» PROVIDED MATERIAL:
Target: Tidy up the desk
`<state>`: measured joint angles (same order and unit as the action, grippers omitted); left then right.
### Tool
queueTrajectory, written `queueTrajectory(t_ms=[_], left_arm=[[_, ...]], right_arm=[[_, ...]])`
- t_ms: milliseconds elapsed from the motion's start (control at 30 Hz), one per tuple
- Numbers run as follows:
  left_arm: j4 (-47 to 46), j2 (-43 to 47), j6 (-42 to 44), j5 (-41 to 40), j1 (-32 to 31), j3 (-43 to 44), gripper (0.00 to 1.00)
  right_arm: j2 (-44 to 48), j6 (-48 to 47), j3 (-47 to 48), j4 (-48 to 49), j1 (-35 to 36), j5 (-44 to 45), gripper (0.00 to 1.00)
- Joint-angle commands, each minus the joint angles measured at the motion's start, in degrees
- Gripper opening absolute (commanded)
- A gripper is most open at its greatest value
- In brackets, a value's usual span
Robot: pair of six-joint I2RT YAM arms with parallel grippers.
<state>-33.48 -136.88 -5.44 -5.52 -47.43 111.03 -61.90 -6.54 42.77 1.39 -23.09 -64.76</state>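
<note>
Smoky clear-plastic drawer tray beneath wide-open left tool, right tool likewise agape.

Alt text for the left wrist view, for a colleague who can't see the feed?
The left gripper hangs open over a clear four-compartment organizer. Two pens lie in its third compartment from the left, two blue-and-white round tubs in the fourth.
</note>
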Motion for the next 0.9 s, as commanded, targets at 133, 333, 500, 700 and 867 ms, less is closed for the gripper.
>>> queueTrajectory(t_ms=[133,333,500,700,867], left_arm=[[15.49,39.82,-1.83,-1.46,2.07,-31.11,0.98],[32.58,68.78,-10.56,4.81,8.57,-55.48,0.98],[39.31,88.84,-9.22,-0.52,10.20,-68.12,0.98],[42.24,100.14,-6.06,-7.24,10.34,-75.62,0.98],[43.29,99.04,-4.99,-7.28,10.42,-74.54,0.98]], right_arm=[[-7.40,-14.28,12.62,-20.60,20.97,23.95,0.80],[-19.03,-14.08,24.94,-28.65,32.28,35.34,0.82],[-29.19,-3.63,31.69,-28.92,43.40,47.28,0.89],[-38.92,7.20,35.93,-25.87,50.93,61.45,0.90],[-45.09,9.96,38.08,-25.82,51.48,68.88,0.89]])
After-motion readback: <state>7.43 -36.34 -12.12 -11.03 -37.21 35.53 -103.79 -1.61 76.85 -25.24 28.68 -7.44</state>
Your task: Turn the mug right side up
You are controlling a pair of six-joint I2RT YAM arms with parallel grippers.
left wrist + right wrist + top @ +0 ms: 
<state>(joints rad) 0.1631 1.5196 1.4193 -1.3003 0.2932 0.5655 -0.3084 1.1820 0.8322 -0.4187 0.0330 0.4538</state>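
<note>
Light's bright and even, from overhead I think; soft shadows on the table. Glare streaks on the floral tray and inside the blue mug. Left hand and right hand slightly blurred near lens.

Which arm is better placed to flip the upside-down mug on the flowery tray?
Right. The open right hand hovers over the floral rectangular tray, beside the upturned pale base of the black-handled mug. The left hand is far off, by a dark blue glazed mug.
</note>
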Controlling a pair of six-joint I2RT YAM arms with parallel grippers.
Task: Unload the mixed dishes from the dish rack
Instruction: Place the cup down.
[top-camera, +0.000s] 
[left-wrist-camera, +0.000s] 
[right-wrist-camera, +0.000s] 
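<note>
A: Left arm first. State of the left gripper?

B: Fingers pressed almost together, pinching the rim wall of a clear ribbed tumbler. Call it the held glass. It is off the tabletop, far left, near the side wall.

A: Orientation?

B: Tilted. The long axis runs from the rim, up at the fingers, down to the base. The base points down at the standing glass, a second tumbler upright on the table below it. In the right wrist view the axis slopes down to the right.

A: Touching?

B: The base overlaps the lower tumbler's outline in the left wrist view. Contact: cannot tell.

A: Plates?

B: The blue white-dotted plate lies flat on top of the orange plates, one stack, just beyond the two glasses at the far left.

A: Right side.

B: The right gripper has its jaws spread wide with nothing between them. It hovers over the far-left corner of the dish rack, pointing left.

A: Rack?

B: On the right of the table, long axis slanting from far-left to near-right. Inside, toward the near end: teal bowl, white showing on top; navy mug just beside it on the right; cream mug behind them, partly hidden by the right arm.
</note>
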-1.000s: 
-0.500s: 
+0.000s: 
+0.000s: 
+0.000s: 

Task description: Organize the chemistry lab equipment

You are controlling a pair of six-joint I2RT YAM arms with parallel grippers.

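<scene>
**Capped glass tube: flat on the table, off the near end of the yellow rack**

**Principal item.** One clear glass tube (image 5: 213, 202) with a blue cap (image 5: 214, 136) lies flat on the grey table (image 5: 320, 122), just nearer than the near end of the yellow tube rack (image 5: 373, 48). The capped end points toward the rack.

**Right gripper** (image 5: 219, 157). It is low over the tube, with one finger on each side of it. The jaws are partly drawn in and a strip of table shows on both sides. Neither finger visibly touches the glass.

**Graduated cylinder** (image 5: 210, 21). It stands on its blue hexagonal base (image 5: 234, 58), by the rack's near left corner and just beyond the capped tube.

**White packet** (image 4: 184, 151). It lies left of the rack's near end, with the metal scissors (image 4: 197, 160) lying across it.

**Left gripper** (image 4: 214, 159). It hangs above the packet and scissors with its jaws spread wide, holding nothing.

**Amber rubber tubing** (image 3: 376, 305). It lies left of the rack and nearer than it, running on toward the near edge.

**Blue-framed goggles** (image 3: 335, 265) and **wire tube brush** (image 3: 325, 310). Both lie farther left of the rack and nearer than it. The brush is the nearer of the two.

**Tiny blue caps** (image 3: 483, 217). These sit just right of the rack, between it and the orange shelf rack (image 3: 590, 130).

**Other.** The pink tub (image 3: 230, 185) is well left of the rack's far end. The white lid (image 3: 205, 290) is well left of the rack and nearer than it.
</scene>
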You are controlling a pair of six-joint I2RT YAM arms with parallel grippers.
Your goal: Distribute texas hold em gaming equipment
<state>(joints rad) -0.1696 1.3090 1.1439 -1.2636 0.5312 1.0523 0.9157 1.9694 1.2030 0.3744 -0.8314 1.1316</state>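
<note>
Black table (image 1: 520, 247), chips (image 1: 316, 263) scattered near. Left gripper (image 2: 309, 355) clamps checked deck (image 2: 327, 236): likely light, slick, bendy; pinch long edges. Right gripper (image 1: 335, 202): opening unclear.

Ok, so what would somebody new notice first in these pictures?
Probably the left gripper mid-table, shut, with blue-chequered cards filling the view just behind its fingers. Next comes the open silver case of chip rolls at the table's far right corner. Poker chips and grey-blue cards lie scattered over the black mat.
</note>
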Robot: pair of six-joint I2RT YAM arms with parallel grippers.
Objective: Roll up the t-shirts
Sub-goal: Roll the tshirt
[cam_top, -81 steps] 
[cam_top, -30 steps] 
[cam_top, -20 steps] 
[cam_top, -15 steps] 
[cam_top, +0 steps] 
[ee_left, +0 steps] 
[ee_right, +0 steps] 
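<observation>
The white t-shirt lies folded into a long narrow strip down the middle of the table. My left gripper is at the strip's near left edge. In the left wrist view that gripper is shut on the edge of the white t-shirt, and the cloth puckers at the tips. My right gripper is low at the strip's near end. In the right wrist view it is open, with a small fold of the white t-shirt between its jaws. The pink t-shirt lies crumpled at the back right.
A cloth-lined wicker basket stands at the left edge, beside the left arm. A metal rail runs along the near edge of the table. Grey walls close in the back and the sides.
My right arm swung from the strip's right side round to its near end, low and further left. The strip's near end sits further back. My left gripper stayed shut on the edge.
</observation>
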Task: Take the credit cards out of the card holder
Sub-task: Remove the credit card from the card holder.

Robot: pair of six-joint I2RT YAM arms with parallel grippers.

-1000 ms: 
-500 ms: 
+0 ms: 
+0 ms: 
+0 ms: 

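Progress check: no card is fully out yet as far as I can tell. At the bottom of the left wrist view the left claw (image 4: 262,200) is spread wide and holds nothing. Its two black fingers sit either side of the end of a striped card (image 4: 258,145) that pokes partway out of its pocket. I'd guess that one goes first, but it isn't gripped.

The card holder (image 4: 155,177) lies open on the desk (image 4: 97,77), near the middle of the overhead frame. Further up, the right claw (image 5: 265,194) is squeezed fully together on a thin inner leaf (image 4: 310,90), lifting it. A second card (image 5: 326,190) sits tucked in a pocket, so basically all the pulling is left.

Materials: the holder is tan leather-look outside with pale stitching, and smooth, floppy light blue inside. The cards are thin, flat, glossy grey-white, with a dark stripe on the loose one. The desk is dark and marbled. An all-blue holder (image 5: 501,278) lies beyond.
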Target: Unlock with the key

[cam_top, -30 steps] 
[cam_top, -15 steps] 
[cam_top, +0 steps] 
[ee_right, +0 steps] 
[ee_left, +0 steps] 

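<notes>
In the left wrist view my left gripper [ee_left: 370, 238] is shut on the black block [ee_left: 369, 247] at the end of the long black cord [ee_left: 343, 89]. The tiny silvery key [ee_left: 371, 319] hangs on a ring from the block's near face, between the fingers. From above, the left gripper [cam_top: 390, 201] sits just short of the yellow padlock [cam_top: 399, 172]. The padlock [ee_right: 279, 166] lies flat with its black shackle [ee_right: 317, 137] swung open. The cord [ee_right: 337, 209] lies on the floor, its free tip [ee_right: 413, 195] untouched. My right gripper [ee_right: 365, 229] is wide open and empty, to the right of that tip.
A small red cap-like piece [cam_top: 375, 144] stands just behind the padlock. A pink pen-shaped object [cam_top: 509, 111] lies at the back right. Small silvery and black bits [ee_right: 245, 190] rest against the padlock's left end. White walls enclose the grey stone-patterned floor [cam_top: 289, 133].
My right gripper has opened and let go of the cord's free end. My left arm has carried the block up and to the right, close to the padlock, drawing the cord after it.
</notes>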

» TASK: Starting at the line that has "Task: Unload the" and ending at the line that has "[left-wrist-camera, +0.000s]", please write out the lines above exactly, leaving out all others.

» ANSWER TO THE PROBLEM:
Task: Unload the mixed dishes from the dish rack
Instruction: Place the cup down.
[top-camera, +0.000s] 
[left-wrist-camera, +0.000s] 

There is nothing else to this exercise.